[Work item] For the entries that follow, retype exactly the lines from the one containing "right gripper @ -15" to the one containing "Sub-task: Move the", inclusive, and only those. Images stay out of the copy.
━━ Study material ━━
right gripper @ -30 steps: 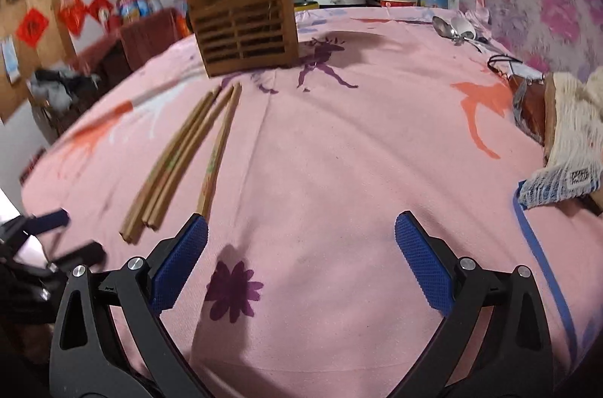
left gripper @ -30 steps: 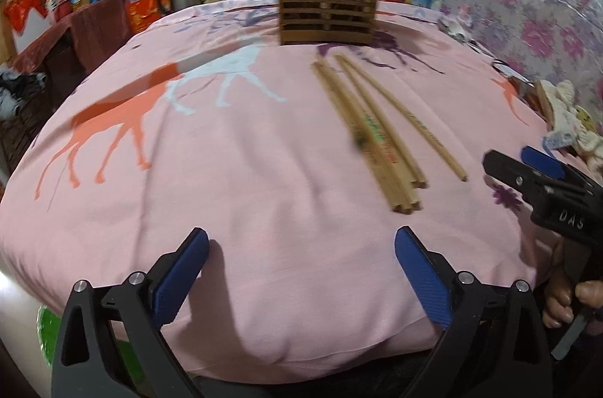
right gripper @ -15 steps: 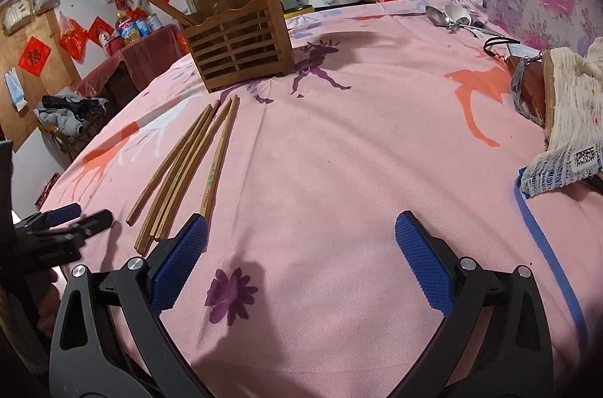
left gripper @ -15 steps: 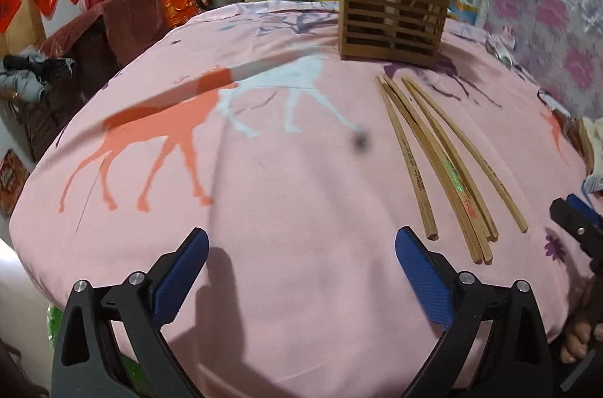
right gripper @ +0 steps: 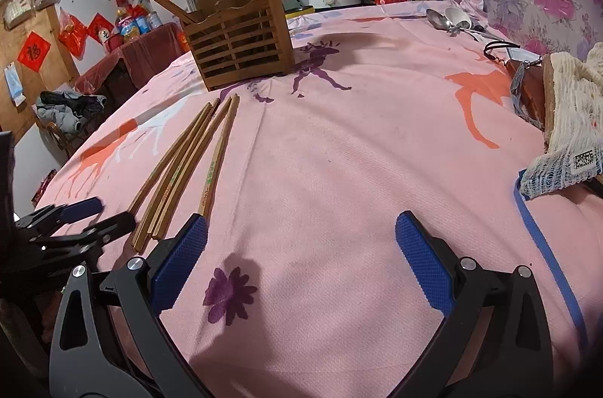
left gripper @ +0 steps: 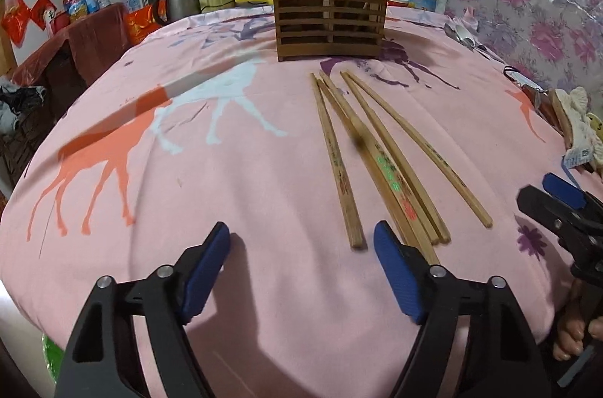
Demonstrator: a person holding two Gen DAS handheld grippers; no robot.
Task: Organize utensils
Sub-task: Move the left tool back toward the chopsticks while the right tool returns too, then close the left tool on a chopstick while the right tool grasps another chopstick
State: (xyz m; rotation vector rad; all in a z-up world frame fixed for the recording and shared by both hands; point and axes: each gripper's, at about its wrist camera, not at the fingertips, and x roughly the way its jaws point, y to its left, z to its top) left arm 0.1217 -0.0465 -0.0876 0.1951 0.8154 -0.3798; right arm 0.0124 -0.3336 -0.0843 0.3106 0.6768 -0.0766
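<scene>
Two spoons (right gripper: 450,19) in right view only, chopsticks (left gripper: 377,156) in both

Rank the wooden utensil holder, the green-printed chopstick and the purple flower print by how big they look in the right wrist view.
1. wooden utensil holder, clearly largest, though it stands farthest.
2. green-printed chopstick, long but thin.
3. purple flower print, smallest, though it lies nearest the camera.

Chopsticks (left gripper: 380,156) flat on counter (left gripper: 226,194), fanned side by side, just ahead-right of left jaws, ahead-left of right jaws. Wooden holder (left gripper: 331,17) upright beyond their far tips. Spoons (right gripper: 448,19) far right, cloth bundle (right gripper: 569,119) right edge.
</scene>
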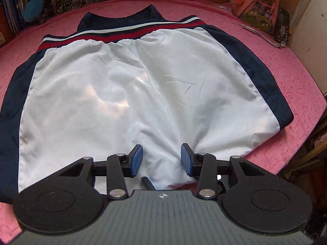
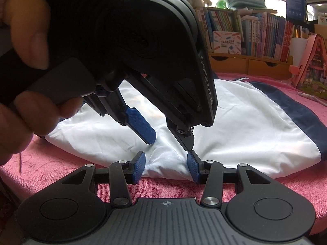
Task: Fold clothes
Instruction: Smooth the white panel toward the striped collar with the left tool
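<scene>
From the left wrist camera, a jacket [image 1: 126,94] lies flat on a pink bed cover [image 1: 286,77]. It is mostly white, with dark blue sides and a red and white stripe near the far collar. The left gripper [image 1: 161,159] points down at the near white edge. Its blue pads [image 1: 136,160] stand part open, with a bump of white cloth between them. I cannot tell if they squeeze it.

From the right wrist camera, the right gripper [image 2: 166,167] sits low at the jacket's [image 2: 245,126] near edge, part open, with a white fold between its pads. The left gripper [image 2: 169,140] hangs just above, held by a hand [image 2: 26,65]. Books [image 2: 265,34] fill a shelf behind.
</scene>
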Demonstrator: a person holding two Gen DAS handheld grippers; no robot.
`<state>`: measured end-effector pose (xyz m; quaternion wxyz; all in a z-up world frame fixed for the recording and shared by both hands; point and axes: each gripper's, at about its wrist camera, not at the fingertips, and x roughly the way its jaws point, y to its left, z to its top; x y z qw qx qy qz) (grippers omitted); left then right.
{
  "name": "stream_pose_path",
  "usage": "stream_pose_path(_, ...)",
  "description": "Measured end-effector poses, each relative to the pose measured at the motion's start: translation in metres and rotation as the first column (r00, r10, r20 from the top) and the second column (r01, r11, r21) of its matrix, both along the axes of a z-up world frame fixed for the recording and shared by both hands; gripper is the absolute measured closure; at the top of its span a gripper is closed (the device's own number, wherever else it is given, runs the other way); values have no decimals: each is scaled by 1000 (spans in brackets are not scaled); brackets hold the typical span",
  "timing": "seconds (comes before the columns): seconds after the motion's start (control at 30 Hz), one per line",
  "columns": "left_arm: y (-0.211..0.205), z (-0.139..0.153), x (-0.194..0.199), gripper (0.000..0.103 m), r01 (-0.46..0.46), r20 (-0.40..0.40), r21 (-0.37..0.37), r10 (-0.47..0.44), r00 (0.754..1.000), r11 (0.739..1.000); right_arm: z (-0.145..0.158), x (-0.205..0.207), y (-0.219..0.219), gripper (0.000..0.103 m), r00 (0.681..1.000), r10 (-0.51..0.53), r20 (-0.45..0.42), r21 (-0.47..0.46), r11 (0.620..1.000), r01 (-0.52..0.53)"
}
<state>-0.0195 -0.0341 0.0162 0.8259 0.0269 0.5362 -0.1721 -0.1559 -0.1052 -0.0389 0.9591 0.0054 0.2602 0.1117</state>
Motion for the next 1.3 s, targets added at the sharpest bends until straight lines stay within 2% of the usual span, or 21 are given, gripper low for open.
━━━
[The answer]
right gripper @ -15 steps: 
left gripper @ -15 steps: 
right gripper @ +0 steps: 
left gripper @ +0 steps: 
Demonstrator: a person holding two Gen DAS handheld grippers; no robot.
Task: Organize utensils
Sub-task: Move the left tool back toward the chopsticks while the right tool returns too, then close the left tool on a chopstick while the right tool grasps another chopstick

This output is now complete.